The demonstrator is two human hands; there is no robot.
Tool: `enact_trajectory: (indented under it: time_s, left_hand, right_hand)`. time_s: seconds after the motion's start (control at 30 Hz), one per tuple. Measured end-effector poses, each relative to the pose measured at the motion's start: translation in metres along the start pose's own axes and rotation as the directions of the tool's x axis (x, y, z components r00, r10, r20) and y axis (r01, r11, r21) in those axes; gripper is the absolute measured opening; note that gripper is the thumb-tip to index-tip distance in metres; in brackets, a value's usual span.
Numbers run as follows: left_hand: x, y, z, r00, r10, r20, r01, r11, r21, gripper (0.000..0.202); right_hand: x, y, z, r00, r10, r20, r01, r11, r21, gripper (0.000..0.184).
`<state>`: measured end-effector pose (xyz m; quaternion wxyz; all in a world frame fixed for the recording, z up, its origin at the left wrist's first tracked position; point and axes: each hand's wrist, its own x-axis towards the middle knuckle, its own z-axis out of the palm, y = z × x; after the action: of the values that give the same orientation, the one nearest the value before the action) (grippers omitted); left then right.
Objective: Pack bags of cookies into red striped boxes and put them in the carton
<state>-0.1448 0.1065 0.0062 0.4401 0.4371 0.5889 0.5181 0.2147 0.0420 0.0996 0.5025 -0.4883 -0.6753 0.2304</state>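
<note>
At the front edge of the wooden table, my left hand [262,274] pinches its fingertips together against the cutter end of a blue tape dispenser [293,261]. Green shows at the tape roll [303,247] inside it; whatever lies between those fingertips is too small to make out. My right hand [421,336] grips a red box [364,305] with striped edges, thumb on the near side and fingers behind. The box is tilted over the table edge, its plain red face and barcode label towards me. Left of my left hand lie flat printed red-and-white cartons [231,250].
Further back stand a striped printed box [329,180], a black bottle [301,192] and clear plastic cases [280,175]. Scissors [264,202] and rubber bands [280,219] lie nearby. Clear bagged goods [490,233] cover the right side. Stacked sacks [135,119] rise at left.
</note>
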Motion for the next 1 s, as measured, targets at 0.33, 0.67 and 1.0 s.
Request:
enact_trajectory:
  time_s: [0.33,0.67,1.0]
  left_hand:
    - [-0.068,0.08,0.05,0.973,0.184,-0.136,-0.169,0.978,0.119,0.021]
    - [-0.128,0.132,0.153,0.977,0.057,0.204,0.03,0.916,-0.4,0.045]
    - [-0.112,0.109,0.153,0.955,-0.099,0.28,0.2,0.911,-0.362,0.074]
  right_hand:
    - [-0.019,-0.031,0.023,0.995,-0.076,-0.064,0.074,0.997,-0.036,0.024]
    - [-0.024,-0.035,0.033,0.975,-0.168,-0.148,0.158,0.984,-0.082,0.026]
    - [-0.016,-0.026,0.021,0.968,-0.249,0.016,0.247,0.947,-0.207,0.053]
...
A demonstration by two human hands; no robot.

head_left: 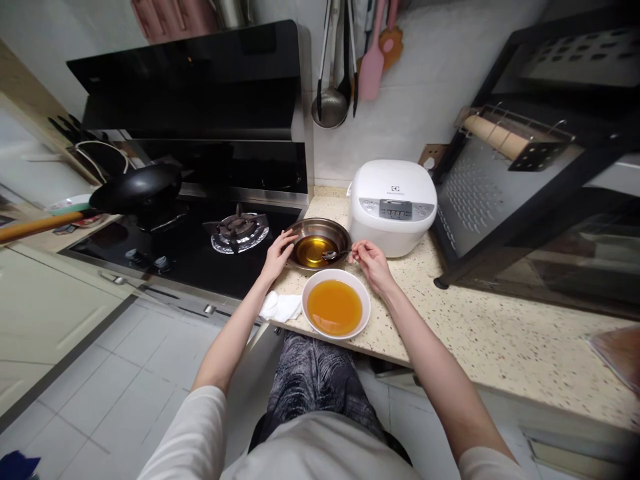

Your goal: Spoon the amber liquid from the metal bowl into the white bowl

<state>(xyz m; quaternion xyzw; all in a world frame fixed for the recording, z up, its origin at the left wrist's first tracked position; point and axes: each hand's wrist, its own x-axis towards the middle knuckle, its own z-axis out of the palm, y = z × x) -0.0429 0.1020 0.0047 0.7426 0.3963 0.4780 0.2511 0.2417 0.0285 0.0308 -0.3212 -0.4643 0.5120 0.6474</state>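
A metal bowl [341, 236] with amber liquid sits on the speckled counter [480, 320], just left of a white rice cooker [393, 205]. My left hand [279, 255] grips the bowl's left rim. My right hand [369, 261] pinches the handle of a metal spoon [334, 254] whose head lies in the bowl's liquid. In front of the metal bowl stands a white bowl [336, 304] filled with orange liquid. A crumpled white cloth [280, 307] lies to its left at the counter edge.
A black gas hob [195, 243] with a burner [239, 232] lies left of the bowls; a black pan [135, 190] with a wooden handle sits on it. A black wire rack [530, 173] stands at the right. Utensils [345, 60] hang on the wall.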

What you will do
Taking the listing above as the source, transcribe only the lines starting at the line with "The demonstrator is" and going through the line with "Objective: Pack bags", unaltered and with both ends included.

Response below
The demonstrator is two human hands; there is no robot.
Tool: `enact_trajectory: (indented under it: time_s, left_hand, right_hand)`. time_s: seconds after the motion's start (control at 30 Hz), one per tuple. Measured end-effector poses, each relative to the pose measured at the motion's start: translation in metres along the start pose's own axes and rotation as the directions of the tool's x axis (x, y, z components r00, r10, r20) and y axis (r01, r11, r21) in those axes; gripper is the absolute measured opening; note that gripper is the thumb-tip to index-tip distance in metres; in brackets, a value's usual span.
Numbers run as follows: left_hand: x, y, z, r00, r10, r20, r01, r11, r21, gripper (0.000..0.202); right_hand: x, y, z, r00, r10, r20, r01, r11, r21, gripper (0.000..0.184).
`<state>`: measured end-effector pose (xyz m; quaternion wxyz; all in a world frame fixed for the recording, z up, its origin at the left wrist's first tracked position; point and axes: each hand's wrist, its own x-axis towards the middle knuckle, its own z-axis out of the palm, y = z × x; after the action: of the values that give the same orientation, the one nearest the value before the action) (grippers omitted); left then right.
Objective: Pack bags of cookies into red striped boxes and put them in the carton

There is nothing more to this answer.